START Dataset
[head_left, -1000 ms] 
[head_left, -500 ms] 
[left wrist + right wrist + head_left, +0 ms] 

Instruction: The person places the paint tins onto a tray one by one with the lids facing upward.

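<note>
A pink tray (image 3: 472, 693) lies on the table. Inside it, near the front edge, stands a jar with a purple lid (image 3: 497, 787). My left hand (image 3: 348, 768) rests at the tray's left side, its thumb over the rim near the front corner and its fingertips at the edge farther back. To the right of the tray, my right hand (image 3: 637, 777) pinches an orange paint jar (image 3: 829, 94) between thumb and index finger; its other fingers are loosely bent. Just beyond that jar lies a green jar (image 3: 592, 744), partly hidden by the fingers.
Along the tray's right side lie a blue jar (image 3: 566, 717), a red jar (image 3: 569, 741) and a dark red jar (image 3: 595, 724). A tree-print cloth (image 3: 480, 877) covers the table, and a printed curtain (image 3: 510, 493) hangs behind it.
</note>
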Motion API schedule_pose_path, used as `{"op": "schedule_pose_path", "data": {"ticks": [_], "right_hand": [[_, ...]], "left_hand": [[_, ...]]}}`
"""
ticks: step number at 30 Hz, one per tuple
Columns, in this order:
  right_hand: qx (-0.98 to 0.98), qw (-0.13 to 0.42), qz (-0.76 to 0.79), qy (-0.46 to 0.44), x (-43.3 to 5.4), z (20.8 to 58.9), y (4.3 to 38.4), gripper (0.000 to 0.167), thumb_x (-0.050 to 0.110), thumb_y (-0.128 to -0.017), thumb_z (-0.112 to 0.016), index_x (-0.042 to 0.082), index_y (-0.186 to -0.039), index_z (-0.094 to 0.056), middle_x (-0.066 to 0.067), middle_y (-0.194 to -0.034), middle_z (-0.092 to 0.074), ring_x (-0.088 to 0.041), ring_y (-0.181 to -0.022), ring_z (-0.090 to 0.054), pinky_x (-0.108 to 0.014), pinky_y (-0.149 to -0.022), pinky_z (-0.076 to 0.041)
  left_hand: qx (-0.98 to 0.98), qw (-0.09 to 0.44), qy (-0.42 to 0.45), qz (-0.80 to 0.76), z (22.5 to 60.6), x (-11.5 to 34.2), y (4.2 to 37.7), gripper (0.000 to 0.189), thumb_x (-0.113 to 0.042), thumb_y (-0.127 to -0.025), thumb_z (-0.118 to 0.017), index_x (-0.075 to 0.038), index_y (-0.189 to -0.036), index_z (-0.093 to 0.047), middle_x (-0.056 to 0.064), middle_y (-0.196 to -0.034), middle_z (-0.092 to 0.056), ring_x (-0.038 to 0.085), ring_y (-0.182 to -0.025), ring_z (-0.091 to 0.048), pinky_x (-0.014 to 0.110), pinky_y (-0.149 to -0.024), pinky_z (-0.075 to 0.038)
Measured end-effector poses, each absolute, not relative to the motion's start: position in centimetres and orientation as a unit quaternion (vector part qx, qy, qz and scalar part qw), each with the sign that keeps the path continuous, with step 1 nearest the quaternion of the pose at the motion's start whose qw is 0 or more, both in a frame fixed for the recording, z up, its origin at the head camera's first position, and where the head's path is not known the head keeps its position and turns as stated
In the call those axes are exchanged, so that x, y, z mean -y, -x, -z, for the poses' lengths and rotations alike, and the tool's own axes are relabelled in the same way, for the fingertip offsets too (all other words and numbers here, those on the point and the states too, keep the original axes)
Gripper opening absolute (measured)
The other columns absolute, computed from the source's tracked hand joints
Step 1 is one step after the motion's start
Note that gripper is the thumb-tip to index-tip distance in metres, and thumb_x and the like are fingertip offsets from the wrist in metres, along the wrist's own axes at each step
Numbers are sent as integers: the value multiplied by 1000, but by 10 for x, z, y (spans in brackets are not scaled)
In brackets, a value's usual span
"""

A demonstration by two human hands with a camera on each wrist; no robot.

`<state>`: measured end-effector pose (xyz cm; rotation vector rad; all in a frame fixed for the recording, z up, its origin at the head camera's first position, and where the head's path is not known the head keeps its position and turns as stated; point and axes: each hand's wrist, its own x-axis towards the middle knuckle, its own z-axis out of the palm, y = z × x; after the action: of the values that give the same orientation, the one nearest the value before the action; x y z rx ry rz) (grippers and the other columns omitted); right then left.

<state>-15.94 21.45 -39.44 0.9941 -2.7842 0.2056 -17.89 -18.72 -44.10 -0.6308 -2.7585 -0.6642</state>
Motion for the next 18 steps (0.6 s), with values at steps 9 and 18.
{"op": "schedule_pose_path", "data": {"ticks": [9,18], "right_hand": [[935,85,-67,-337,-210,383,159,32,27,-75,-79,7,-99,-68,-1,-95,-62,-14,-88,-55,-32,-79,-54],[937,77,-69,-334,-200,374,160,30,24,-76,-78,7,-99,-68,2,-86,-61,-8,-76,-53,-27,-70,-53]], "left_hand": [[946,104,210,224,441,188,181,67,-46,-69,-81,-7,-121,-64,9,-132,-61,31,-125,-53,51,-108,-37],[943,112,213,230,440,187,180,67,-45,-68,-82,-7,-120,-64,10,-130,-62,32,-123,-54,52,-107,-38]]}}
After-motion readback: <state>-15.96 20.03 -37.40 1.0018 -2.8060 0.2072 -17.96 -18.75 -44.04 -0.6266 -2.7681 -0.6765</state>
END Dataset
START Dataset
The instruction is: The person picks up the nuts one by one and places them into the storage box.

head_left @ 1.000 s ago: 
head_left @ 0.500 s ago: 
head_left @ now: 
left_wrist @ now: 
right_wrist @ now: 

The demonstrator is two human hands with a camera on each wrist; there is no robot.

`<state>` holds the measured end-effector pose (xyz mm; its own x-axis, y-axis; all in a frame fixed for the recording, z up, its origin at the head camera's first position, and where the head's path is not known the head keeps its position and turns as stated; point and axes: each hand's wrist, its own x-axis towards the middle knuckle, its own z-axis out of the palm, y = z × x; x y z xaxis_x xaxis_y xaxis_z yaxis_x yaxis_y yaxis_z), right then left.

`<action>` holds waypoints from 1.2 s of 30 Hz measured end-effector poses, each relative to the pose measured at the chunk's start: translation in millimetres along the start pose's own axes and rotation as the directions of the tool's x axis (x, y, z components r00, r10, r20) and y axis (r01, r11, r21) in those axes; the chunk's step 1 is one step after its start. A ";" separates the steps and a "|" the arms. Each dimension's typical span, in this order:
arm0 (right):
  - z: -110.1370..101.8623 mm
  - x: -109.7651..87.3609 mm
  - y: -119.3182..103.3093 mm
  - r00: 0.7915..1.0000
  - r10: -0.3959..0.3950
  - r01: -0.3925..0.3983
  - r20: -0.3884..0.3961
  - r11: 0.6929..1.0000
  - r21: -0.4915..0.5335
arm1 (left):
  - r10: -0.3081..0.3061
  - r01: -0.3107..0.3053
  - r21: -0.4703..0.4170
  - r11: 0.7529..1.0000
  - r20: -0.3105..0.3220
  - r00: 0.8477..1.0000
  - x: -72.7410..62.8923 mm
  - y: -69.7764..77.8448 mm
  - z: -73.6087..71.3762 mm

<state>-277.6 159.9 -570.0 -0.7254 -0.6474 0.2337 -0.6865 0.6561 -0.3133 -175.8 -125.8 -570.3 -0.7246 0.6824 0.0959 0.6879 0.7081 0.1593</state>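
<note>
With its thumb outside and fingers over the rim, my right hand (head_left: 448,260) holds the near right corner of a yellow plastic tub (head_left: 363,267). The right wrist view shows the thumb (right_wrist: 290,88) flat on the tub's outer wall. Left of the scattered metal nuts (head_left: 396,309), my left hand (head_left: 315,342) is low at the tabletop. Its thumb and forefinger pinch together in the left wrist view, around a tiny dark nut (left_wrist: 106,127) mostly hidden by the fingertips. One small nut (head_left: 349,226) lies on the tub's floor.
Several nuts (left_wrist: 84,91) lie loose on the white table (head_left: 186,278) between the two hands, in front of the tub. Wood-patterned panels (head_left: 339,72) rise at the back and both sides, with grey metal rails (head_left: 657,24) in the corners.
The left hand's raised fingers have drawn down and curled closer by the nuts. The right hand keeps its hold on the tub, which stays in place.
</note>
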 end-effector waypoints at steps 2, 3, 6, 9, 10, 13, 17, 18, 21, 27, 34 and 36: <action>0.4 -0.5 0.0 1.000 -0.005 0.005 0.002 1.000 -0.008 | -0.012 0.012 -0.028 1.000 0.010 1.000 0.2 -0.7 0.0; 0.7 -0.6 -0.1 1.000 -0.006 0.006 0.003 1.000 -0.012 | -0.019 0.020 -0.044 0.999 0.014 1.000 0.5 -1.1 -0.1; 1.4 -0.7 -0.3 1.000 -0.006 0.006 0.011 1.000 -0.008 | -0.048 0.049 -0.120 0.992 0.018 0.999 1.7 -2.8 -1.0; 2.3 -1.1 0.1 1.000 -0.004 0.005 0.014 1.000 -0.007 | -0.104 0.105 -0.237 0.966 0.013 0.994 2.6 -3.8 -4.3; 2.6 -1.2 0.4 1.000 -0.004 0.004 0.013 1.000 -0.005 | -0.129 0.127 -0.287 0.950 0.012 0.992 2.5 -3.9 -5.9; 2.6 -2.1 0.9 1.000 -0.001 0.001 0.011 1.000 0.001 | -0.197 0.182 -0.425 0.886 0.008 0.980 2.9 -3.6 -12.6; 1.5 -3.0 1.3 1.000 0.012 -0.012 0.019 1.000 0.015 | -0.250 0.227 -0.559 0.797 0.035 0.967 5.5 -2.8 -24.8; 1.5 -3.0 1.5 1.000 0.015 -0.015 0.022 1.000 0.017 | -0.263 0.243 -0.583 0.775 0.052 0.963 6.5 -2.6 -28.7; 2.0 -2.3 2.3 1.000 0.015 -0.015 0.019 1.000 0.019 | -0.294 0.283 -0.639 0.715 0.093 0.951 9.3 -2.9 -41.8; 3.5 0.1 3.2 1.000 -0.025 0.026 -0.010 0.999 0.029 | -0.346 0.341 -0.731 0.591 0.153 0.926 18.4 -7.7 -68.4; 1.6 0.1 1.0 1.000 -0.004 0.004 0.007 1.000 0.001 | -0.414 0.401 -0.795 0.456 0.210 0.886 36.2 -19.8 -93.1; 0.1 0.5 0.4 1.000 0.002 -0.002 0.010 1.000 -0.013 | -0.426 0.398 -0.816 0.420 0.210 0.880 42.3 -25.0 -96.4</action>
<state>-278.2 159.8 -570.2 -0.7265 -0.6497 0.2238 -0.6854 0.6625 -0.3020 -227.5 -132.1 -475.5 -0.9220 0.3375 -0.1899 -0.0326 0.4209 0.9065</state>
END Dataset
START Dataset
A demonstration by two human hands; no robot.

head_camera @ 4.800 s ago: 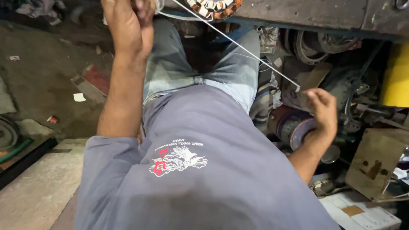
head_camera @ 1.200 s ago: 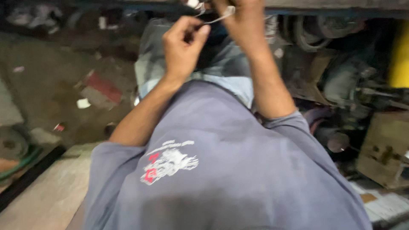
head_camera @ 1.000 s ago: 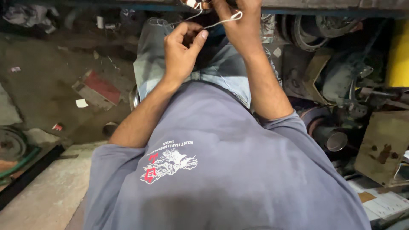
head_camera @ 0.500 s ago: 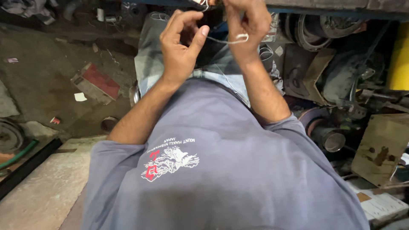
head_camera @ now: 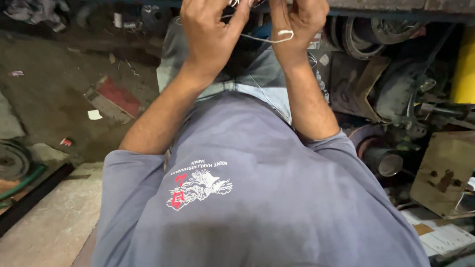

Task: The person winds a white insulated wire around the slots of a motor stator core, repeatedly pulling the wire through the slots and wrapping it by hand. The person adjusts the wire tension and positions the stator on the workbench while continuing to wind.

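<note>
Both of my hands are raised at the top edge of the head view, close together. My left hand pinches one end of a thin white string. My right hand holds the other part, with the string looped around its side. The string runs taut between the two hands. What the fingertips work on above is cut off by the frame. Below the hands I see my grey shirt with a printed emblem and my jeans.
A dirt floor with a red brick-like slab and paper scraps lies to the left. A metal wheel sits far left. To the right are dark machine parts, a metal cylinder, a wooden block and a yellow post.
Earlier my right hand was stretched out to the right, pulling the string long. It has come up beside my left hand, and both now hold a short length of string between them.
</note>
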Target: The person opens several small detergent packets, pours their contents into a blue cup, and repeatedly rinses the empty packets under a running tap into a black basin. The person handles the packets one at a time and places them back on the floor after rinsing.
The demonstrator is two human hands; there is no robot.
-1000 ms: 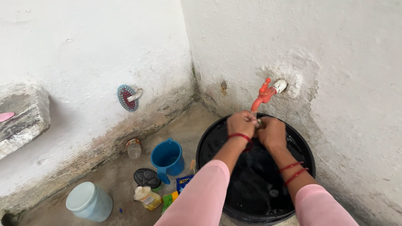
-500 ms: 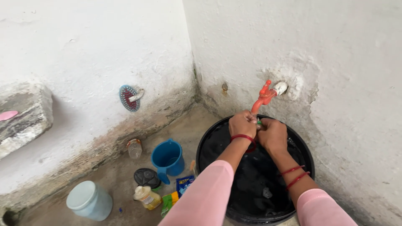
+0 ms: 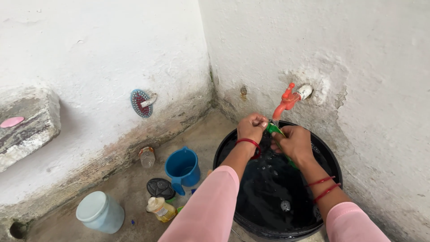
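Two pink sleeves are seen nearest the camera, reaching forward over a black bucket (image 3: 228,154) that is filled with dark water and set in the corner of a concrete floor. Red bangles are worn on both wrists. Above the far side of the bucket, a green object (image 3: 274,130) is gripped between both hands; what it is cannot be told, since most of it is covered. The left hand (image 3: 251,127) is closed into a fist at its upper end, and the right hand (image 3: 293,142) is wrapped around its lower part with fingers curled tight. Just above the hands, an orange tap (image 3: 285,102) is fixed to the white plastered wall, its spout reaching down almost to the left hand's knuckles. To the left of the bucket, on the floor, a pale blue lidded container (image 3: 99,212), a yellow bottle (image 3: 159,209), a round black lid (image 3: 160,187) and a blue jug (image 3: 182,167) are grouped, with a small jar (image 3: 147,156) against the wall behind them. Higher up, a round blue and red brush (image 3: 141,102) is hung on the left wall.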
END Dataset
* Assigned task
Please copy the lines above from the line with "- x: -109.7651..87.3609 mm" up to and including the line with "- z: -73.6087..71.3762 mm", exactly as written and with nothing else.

* Solution
  - x: -109.7651..87.3609 mm
  - y: -119.3182..103.3093 mm
  - r00: 0.7915..1.0000
  - r10: -0.3959..0.3950
  - r01: -0.3925..0.3983
  - r20: -0.3884..0.3961
  - r11: 0.6929..1.0000
  - r21: -0.4915..0.5335
arm1 (left):
  - r10: -0.3081..0.3061
  - r01: -0.3107..0.3053
  - r21: -0.4703..0.4170
  - r11: 0.7529..1.0000
  - r20: -0.3105..0.3220
  - r00: 0.8477..1.0000
  - x: -72.7410..62.8923 mm
  - y: -69.7764..77.8448 mm
  - z: -73.6087..71.3762 mm

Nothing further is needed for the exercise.